1: the study of life forms generally malevolent to humans and not recognized by science as actual organism, specifically those considered products of myth and folklore

2: the act of hunting such creatures

Will Henry has been indebted --- or enslaved, depending on how you look at it --- to Dr. Pellinore Warthrop, the famed monstrumologist, since his parents died tragically in a house fire. Will followed in his father’s footsteps by continuing to assist the troubled monstrumologist, and much of his work consists of keeping the doctor fed and nourished while he flits from one project to the next. The people in New Jerusalem, New England tend to shy away from the mysterious and rumored crazy doctor, but an inexplicable horror brings a grave robber with a strange bundle knocking at an ungodly hour. Wrapped haphazardly in a burlap sack are not one but two bodies caught in an obscene embrace.
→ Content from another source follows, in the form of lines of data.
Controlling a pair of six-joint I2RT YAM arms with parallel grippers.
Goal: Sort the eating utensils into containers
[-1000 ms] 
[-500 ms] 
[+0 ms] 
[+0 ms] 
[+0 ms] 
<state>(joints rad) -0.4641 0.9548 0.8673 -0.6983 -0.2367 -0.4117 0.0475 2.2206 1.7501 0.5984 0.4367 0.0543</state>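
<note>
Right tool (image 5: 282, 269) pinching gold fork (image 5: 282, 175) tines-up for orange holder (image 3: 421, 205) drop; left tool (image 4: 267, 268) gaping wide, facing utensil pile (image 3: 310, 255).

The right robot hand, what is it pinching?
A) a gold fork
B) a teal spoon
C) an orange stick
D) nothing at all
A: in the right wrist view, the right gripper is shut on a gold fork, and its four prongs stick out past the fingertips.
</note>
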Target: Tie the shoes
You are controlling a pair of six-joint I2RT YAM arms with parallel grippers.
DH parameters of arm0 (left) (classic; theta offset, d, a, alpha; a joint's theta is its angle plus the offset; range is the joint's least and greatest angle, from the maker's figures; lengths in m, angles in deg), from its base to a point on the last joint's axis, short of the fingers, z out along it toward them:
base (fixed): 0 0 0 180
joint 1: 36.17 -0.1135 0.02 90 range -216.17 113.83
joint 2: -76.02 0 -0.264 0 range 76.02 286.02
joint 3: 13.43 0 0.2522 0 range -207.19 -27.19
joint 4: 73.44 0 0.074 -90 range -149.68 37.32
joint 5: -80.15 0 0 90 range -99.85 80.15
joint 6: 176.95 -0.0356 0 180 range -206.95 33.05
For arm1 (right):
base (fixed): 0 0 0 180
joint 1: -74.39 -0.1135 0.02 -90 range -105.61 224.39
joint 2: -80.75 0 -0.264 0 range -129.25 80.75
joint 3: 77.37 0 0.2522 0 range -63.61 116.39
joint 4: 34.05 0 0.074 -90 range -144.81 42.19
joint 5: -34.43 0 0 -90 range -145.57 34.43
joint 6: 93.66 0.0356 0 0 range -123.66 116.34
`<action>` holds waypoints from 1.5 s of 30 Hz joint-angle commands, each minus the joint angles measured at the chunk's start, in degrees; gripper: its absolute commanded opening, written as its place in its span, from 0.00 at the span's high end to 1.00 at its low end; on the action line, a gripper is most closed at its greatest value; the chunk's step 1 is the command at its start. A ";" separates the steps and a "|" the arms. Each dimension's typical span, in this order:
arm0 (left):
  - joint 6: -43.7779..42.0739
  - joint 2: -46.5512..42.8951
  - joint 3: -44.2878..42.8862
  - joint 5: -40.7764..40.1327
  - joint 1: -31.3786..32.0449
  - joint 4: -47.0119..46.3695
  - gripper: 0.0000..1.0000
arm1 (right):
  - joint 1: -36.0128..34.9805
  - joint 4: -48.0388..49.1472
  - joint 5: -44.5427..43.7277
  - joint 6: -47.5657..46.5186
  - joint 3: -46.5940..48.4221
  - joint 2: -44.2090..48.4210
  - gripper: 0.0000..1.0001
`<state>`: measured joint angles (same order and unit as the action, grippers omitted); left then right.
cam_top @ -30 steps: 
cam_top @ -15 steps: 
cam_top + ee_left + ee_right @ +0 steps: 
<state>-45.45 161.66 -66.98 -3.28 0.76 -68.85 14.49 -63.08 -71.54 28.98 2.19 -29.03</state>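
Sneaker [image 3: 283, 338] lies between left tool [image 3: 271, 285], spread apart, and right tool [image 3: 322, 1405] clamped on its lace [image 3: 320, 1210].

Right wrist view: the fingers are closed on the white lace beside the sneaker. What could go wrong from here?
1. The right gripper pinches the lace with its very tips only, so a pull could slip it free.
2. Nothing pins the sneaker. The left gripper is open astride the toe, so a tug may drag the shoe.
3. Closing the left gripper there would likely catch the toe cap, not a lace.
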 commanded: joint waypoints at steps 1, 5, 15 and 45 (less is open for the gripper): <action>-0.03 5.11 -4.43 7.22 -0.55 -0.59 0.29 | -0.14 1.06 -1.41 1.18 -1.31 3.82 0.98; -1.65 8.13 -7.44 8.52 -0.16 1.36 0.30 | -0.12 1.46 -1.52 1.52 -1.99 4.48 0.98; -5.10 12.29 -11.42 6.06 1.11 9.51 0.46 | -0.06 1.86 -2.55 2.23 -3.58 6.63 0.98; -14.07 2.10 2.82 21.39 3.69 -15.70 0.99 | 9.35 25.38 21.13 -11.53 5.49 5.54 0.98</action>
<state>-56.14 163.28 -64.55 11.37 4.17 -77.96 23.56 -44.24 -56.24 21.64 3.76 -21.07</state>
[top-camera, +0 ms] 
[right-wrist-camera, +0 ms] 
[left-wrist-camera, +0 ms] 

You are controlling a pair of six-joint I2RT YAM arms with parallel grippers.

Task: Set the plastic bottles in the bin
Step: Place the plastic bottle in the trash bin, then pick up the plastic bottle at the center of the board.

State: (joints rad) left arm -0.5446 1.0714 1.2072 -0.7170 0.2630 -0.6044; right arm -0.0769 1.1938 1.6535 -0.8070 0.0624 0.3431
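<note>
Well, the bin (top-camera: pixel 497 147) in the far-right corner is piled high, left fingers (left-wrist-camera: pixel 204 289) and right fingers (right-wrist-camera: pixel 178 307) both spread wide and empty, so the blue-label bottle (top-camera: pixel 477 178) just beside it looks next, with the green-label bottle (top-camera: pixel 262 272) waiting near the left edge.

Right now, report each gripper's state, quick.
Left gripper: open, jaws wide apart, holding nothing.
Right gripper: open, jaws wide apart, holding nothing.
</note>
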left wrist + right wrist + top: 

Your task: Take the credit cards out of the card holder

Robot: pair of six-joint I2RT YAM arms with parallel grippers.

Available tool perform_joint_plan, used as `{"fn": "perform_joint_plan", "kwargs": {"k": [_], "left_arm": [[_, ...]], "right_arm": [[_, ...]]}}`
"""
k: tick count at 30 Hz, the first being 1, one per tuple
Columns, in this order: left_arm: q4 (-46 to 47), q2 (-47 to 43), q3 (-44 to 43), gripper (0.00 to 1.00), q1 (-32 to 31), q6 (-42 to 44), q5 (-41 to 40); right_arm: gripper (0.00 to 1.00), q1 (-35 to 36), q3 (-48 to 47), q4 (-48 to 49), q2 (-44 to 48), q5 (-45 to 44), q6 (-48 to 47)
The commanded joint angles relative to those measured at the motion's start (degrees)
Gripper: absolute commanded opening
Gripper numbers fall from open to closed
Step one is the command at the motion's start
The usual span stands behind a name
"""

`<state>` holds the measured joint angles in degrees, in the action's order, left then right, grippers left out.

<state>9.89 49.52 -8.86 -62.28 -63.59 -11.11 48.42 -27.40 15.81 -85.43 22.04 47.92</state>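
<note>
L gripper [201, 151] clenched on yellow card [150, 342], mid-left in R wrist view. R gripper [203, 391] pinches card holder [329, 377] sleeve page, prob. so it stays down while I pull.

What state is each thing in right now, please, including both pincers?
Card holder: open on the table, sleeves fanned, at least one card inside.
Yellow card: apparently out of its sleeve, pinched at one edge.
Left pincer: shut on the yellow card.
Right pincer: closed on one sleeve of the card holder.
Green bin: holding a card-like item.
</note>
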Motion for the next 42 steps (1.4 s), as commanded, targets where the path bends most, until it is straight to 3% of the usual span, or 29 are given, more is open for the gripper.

One is a young girl dressed in her burial shroud with half of her face missing. The other is a large male with one distinctive feature --- no head. Its black, lifeless eyes are located on its shoulders, and its mouth full of sharp teeth is located in the center of its stomach. The monstrumologist carefully deduces that the creature is none other than the fabled cannibalAnthropophagi and that it died choking on the girl’s pearl necklace as it began to devour her. The rumored Anthropophagi, normally found in Africa, had mysteriously made their way to the Americas at the turn of the 20th century, and Dr. Warthrop is determined to find out why and how before any more lives are lost.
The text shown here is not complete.